[Data extract — start]

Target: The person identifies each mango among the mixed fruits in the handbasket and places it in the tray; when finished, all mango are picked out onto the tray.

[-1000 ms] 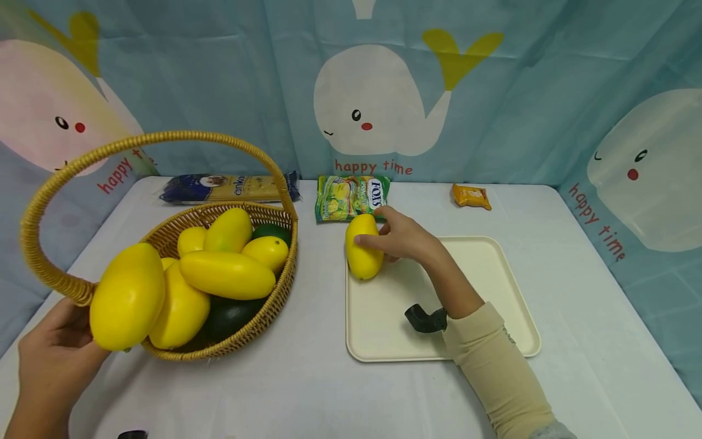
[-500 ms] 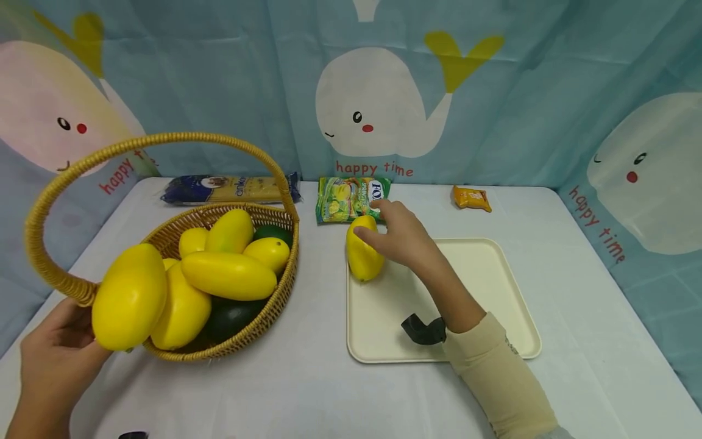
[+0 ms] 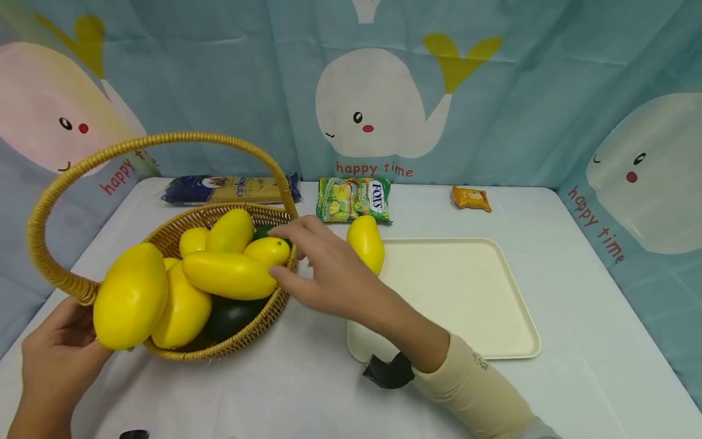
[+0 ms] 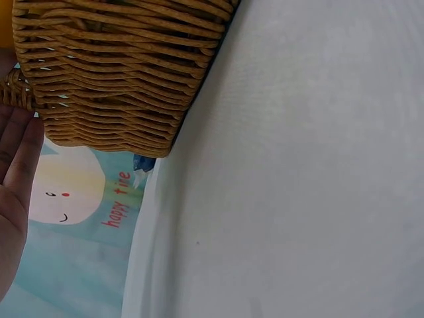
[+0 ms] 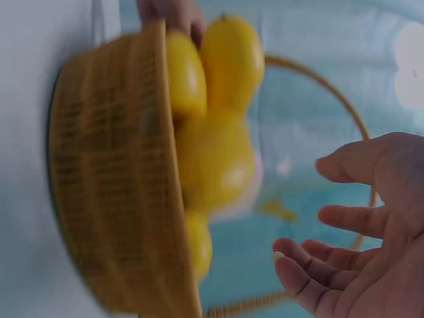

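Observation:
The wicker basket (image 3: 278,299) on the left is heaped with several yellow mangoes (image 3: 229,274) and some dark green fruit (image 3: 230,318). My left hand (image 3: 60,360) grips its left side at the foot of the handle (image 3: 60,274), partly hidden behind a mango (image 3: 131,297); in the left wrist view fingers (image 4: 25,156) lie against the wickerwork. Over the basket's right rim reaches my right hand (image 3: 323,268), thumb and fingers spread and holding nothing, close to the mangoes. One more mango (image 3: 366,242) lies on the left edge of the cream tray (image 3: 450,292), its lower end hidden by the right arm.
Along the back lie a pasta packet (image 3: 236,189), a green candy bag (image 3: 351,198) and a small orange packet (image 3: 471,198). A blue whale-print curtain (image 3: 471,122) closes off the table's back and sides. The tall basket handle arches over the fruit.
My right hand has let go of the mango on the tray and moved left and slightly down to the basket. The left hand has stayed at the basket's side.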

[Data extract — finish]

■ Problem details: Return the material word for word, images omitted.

■ Solution for this task:
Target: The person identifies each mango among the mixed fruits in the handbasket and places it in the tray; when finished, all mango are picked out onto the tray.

[-1000 ms] 
[-500 ms] 
[+0 ms] 
[+0 ms] 
[+0 ms] 

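Observation:
The wicker basket (image 3: 278,299) on the left is heaped with several yellow mangoes (image 3: 229,274) and some dark green fruit (image 3: 230,318). My left hand (image 3: 60,360) grips its left side at the foot of the handle (image 3: 60,274), partly hidden behind a mango (image 3: 131,297); in the left wrist view fingers (image 4: 25,156) lie against the wickerwork. Over the basket's right rim reaches my right hand (image 3: 323,268), thumb and fingers spread and holding nothing, close to the mangoes. One more mango (image 3: 366,242) lies on the left edge of the cream tray (image 3: 450,292), its lower end hidden by the right arm.
Along the back lie a pasta packet (image 3: 236,189), a green candy bag (image 3: 351,198) and a small orange packet (image 3: 471,198). A blue whale-print curtain (image 3: 471,122) closes off the table's back and sides. The tall basket handle arches over the fruit.
My right hand has let go of the mango on the tray and moved left and slightly down to the basket. The left hand has stayed at the basket's side.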

No more is needed to finish this exercise.